By Jeremy Morgan
Latin American Herald Tribune staff
CARACAS – Protesting steelworkers took over the main court building in Puerto Ordaz, Bolívar state, Friday morning in demand of payment of what they claimed was more than $500 million in debt due them. The occupation was said to have taken place without violence, although the response of the authorities was unclear.
The protest was the latest step in a simmering labor dispute at Sidor, the steelmaking company that was re-nationalized by President Hugo Chávez in a negotiated deal with Ternium, the Latin American steelmaking unit of Argentina's Techint Group.
A spokesman for the steel industry union, Sutiss, said that the debt had originated while Sidor was still majority-owned by Ternium, Latin America's second largest steelmaker, and that responsibility of the debt had been taken over by the government.

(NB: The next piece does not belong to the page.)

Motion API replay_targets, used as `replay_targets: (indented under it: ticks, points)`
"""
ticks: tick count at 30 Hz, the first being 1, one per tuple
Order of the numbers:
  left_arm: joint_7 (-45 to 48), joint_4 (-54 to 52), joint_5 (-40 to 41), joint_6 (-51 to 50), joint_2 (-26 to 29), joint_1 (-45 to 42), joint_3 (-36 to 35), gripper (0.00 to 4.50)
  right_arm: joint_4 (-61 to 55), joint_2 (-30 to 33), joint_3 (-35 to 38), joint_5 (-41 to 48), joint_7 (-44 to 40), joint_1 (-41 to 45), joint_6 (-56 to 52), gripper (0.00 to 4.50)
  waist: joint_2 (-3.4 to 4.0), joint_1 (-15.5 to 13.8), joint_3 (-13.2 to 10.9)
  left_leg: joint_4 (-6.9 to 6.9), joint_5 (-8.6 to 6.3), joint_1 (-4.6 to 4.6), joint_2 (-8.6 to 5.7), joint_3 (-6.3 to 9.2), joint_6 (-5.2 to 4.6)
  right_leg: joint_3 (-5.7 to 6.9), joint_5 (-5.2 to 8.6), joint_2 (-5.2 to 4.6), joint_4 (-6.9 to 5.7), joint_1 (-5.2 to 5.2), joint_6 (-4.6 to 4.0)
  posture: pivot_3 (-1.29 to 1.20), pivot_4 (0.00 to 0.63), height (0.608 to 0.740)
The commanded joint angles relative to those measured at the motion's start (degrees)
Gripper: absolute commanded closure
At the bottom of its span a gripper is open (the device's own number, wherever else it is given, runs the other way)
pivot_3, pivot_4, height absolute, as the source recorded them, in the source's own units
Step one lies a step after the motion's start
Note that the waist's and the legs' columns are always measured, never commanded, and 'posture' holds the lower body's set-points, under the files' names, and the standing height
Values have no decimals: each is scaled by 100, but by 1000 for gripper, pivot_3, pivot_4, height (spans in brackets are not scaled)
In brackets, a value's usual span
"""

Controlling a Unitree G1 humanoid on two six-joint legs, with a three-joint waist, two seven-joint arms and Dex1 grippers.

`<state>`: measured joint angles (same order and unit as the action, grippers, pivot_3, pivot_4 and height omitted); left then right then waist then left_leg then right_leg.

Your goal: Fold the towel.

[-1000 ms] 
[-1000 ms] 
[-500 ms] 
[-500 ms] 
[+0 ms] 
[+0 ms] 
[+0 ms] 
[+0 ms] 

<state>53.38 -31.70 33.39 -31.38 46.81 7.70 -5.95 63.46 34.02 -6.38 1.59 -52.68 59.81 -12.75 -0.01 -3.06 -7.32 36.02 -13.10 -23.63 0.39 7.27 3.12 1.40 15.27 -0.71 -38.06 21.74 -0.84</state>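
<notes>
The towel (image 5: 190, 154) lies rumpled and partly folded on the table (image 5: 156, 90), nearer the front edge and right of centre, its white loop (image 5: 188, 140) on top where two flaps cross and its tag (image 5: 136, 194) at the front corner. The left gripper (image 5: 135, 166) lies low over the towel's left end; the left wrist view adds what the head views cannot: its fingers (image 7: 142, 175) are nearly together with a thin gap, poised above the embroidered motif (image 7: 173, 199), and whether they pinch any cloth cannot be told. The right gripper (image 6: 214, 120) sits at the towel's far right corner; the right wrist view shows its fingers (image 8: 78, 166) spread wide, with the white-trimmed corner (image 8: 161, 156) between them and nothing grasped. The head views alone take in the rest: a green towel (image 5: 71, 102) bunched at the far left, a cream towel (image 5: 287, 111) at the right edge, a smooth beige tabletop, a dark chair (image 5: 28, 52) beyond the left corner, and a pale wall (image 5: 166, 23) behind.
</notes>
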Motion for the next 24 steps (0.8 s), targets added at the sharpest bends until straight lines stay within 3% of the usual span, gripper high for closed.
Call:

The union had initiated legal action in the name of workers at one steel plant in a bid to recover the debt but proceedings in the reopened case appear to be moving slowly, if at all.
Sutiss originally took legal action against Ternium in pursuit of the debts in 2008, but the case was turned down by a judge in Puerto Ordaz. However, that ruling was later over-turned on appeal, and the case was reopened in February this year.
By then, it had become a foregone conclusion that the bill for the debts would land up with the government as the new owner of Sidor. But in the meantime, according to a union official, the date for a first hearing in the reopened court case has yet to be set.
Ternium originally held a 60% controlling stake in Sidor, with the state and the workforce dividing the remaining 40% equally between them. Chávez abruptly announced in May last that the state was taking a majority 60% stake, and that Ternium could stay on as a minority partner if it wanted.
At the time, it was said that Chávez’s hope was that Ternium would remain on board with a stake of perhaps 10%. In the end, the Argentine-led group decided to call it quits and months of haggling went on over compensation.
In May this year, Chávez announced that a full deal had been reached at a total cost of $1.97 billion. Of this, $400 million had already been paid, and this would be followed by $945 million in six quarterly installments up to October 2010.
The outstanding balance was to be paid in amounts based on the increase in the price of U.S. benchmark crude above the level of May 6 this year, when WTI was $56.40 a barrel. Ternium originally acquired an 80% stake in Sidor from the state for $1.2 billion in 1998, although its share was later reduced to 60%.
In 2007, Ternium reported that it produced 4.3 million metric tons of crude steel and sales totalled $2.4 billion.